*WHAT YOU HAVE TO DO*. Among the records below, find the line that has "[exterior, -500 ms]"; from there, give the lines again exactly, and stop after the line that has "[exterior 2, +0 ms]".

[[ DATA open ]]

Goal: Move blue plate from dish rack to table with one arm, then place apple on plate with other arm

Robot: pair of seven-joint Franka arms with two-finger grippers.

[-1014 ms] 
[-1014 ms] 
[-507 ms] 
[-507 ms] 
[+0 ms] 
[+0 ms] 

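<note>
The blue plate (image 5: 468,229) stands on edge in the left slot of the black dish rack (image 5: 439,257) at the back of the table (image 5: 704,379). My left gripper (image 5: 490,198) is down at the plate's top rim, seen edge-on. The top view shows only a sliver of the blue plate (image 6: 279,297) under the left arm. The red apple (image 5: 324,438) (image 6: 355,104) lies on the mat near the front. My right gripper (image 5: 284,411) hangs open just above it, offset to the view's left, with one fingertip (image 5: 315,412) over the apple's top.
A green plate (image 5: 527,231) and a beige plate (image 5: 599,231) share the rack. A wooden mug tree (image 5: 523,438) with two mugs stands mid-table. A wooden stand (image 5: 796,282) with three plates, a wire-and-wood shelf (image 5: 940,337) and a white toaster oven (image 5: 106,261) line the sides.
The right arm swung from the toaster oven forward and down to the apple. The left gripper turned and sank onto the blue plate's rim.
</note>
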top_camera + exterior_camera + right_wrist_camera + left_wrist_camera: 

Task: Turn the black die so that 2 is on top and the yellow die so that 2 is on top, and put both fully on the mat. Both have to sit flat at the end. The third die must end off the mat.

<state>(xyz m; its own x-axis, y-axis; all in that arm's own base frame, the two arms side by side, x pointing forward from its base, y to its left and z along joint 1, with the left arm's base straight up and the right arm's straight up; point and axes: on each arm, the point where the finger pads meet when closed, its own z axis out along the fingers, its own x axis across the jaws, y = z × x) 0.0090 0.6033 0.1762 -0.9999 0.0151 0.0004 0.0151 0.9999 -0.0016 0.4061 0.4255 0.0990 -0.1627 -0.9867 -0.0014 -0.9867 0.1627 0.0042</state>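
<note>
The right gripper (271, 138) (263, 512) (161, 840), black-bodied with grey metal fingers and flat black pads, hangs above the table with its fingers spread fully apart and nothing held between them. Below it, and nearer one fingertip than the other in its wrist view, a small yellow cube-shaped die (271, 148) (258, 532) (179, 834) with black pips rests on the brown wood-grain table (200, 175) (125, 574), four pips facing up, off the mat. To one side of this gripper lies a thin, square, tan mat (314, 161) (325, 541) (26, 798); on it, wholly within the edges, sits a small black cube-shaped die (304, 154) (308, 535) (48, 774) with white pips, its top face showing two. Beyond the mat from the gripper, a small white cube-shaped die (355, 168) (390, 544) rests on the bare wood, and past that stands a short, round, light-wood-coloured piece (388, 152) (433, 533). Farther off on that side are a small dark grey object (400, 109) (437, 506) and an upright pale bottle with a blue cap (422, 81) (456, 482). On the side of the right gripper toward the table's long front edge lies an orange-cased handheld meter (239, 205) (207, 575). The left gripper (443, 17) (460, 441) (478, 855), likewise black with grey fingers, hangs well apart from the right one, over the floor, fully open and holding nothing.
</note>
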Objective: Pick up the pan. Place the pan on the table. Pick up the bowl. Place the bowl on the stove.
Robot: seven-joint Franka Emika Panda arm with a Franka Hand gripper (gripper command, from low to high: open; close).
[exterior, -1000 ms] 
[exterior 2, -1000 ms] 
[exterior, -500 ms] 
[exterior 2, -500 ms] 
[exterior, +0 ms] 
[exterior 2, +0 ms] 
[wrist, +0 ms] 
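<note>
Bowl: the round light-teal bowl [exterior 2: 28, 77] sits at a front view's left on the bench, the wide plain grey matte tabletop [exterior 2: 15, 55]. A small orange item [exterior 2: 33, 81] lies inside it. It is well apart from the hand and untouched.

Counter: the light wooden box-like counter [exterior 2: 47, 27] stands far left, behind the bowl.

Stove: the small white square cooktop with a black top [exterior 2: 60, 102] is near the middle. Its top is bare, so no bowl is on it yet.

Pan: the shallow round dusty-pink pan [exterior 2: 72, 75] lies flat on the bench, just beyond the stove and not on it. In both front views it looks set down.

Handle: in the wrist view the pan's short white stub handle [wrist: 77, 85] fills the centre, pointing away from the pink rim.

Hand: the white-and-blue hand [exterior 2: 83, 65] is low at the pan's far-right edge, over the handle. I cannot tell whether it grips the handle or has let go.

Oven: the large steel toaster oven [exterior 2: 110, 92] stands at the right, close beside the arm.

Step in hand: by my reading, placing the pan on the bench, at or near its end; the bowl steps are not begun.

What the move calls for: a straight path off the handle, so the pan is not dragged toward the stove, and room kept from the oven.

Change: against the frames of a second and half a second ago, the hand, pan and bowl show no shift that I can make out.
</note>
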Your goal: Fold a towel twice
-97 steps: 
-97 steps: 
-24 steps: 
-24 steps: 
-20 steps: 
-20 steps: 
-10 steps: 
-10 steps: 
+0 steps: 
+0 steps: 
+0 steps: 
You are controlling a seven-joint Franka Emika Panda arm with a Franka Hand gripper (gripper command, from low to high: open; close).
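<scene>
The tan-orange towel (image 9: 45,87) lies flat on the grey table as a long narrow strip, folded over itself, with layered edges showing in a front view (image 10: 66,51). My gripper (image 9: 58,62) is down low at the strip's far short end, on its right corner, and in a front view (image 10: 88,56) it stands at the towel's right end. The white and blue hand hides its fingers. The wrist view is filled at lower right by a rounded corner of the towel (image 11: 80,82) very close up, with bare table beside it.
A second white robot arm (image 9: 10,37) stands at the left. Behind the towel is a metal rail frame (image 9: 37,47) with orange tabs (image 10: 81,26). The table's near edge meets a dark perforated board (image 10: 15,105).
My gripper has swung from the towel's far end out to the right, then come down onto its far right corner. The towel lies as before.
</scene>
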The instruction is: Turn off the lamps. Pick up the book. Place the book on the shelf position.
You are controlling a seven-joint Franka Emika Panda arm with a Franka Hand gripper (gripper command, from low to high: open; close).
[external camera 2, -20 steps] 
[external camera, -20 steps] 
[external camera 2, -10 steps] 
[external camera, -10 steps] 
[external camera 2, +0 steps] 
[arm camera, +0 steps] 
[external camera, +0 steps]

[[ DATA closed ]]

*YOUR SOLUTION*.
[exterior, -500 ms] 
[exterior 2, -500 ms] 
[exterior, +0 ms] 
[exterior 2, +0 ms] 

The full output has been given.